Also, there are transition wood cell structure portions which are located between adjacent wood and valley wood cell structure portions, and which are slanted and are higher and lower levels. The valley wood cell structure portions are displaced downwardly relative to the ridge wood cell structure portions. The transition wood cell structure portions are slanting downwardly from the adjacent ridge wood cell structure portions to adjacent valley wood cell structure portions.
After the embossing of the wood member, at least upper portions of the wood cell structure portions and upper portions of the transition wood cell structure portions are removed to form a modified exposed surface comprising exposed wood surface portions which comprise lower level ridge portions of the ridge wood cell structure portions and higher level valley portions of the valley wood cell structure portions. Also, there are the exposed wood surface portions of the transition wood cell structure portions that are located at a lower position in the wood member after embossing.
Thus, the modified exposed surface that is created has a contrasting surface pattern with a three-dimensional visual effect.
In a preferred form of the present invention, prior to embossing the wood member, the wood member is plasticized at at least upper wood cell structure portions to soften lignin therein. This can be accomplished by subjecting the wood member to heat, such as by placing the wood member in a steam chamber. Alternatively, the wood member can be plasticized by use of a chemical agent, and particularly exposing the wood member to anhydrous ammonia, or subjecting the wood member to pressurized ammonia gas.
The embossing can be accomplished by pressing a die against the wood surface. This die is able to be a heated die. Also, a flat die can be used or a roller die.
In the preferred form, the wood member is dried after embossing the wood member.
Also in the preferred form, the removing of at least upper portions of the ridge cell structure portions is accomplished in a manner to form the modified exposed wood surface as a planar surface. The transition wood cell structure portions are positioned at a slant relative to the modified exposed wood surface, and the maximum slant of the transition wood cell structure portions would be greater than zero degrees and not greater than about one-half of a right angle. A more preferred range is between angles of at least 3° degrees and 35° degrees, and in the more preferred range where the angle of slant is between 5° degrees and 15° degrees.
Also, the present invention comprises a decorative article of wood made in accordance with the processing steps of the present invention. Desirably, after the removal of the upper ridge cell structure portions to form a substantially flat surface, the surface is finished with a lacquer or protective coating which is permeable to light so as to provide reflections from the wood surface.
The article of wood made from the present invention is the result of performing the embossing of the wood member and also the removal of at least the upper portions of the wood cell structure portions. This article of wood is characterized in that the surface portions at ridge zones of the surface comprise lower level ridge portions of the ridge cell structure portions. Further, the surface portions at the valley zones comprise higher level valley portions of the valley wood cell structure portions.

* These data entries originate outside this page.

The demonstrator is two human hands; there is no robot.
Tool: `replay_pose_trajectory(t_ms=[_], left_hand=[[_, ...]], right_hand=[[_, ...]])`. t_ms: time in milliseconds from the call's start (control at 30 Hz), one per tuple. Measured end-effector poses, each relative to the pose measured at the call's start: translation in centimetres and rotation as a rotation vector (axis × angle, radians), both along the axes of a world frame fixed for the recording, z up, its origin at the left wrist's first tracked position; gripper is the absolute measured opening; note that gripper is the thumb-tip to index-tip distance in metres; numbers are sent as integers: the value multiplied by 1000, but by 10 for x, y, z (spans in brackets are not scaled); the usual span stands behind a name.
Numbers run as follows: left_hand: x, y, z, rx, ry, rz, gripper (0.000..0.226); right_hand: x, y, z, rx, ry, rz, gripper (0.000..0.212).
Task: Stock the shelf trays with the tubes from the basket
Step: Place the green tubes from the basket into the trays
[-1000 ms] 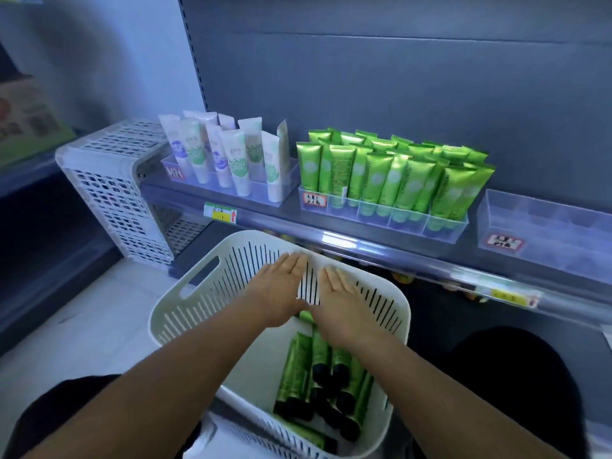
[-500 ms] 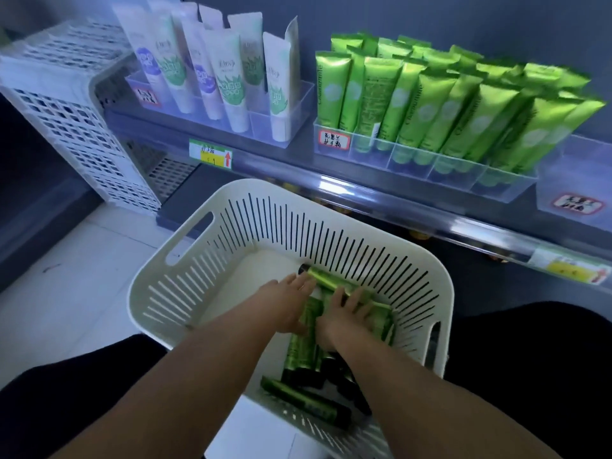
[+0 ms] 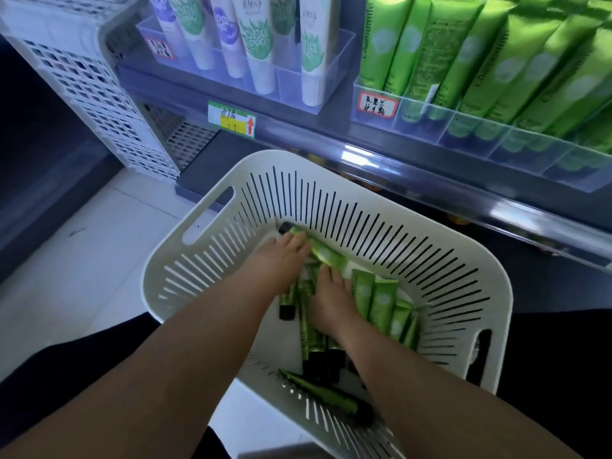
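A white slatted basket (image 3: 331, 167) sits below the shelf and holds several green tubes (image 3: 381, 303) with black caps. Both my hands are down inside it. My left hand (image 3: 278, 263) curls its fingers over one green tube (image 3: 326, 256) lying crosswise against the far wall, near its black cap. My right hand (image 3: 331, 303) curls its fingers down at that tube's other end, amid the pile. Another tube (image 3: 328, 395) lies apart by the near wall. On the shelf above, a clear tray (image 3: 463, 134) is packed with upright green tubes.
A second clear tray (image 3: 291, 84) with white tubes stands at the shelf's left. A white perforated crate (image 3: 82, 94) stands at the far left, over a pale tiled floor (image 3: 82, 260). A price tag (image 3: 231, 119) hangs on the shelf's front rail, above the basket's far rim.
My view has dropped closer to the basket. Both hands went from hovering flat above its rim down into the tubes and now curl on the crosswise tube.
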State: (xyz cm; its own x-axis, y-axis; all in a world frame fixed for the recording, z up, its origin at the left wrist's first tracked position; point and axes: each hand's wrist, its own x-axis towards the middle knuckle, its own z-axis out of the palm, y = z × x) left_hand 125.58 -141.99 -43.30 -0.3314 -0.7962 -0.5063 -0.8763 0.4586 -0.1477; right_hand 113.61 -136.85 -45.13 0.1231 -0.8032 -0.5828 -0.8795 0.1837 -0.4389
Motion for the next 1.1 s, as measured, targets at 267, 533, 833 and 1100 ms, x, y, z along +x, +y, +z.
replay_pose_trajectory(t_ms=[267, 533, 833, 1100], left_hand=[[1, -17, -7, -30, -51, -47, 68], [2, -16, -25, 62, 73, 206, 33], [-9, -14, -7, 78, 166, 237, 39], [-8, -4, 68, -49, 543, 377, 30]], right_hand=[[-8, -2, 1, -130, 79, -111, 64], [-19, -7, 0, -118, 109, -124, 70], [-20, -10, 12, -88, 97, -118, 78], [-29, -18, 51, -309, -200, -243, 18]])
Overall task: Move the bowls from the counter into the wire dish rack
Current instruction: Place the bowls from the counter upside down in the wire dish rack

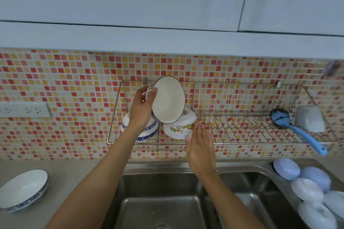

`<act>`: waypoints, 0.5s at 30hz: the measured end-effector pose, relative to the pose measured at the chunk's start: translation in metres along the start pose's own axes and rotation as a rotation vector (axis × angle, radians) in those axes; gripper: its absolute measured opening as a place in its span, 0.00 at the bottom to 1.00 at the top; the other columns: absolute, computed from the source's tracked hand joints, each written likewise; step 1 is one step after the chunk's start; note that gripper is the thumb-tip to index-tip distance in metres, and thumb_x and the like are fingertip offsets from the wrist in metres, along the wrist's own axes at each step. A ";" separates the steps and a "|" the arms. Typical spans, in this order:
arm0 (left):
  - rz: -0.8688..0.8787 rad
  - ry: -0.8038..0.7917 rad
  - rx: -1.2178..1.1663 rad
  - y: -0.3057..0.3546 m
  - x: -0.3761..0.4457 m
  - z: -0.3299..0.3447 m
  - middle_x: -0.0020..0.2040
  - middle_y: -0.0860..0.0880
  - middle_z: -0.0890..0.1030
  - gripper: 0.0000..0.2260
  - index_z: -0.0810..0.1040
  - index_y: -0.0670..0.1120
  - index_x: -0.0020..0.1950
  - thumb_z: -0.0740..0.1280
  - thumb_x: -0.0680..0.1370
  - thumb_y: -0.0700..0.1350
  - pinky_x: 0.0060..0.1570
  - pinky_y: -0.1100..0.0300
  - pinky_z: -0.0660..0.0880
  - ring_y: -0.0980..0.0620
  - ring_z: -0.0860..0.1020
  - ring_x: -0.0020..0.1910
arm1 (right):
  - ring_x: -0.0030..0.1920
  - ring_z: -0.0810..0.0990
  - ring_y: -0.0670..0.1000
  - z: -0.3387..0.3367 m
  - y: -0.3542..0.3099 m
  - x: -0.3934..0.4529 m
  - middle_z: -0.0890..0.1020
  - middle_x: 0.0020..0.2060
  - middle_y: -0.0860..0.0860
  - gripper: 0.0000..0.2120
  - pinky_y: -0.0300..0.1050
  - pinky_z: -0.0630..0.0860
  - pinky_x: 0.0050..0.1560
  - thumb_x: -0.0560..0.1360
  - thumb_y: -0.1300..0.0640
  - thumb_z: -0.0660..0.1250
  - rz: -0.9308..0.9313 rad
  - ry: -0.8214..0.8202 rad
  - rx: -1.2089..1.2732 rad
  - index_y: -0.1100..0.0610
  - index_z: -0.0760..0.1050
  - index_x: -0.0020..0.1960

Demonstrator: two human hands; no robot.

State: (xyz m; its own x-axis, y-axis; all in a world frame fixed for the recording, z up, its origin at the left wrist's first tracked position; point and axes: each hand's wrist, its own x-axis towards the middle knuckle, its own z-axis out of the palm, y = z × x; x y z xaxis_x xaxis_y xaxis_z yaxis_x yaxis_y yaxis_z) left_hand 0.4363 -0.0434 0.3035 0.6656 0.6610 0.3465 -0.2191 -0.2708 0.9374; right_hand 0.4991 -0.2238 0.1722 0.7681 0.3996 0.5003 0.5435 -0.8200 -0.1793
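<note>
A white bowl with a dark rim [168, 100] is held on edge by the left hand [142, 107] above the left end of the wire dish rack [242, 109], its opening turned to the near side and its long axis running top to bottom, with the fingers closed around its left rim. Directly beneath it, two bowls are already seated upside down in the rack: a blue-patterned bowl [149, 132] to the left, partly hidden by the wrist, and a cartoon-printed bowl [181, 126] to the right. The held bowl's lower edge is seen just over the gap between them, so the coming set-down appears to turn on that slot. The right hand [200, 147] is held flat and spread, fingers wide and empty, just near of the cartoon-printed bowl; contact cannot be told. One more bowl, the blue-and-white counter bowl [23, 190], is left upright on the counter [74, 176] at the near left, closer to the left arm. In all, four bowls are counted: two racked, one in hand, one waiting. A blue dish brush [297, 130] is lodged at the rack's right end.
</note>
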 end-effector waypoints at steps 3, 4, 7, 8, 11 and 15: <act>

The surface portions at the transition zones comprise portions of the transition wood cell structure portions that are positioned at lower locations in the wood member after embossing. Further, these portions of the transition wood cell structure have wood cell orientations which are aligned differently from wood cell orientations of the surface portions of the ridge zones and the valley zones. Thus, the light is reflected differently from the surface portions of the transition zones, than from the surface portions of the ridge and valley zones.
Other features of the present invention will be apparent from the following detailed description.
The basic process is to provide a wood member 10 (a portion of which is shown in
This process can simulate desirable figure in wood that normally does not display any such figure. For example, a curly or bird's-eye pattern can be simulated in ordinary maple, or a fiddleback pattern simulated in ordinary mahogany. This process can also produce a figured effect in a variety of wood species that are not normally associated with exhibiting figure of their own, (for example, pine, alder, and poplar).
The process and its effect on the cell structure of wood is illustrated in
When the embossing die 24 is pressed into the upper wood portion 10, the cell structure of wood portion 10 is deformed so that the upper surface 11 of wood portion 10 conforms to the pattern of the embossing die as illustrated at 30 in
It is desirable that the cell structure be reoriented a substantial distance into the wood so that the pattern will be shown dramatically after the embossments are removed. To accomplish this, prior to embossing, the wood preferably undergoes a short-term “plasticization” process that increases the effectiveness of the embossing process by temporarily softening the lignin in the wood. Plasticization is not absolutely necessary to achieve a figured effect, but if not used, the final product will not be as stable and the figured effect will not penetrate as deeply into the wood.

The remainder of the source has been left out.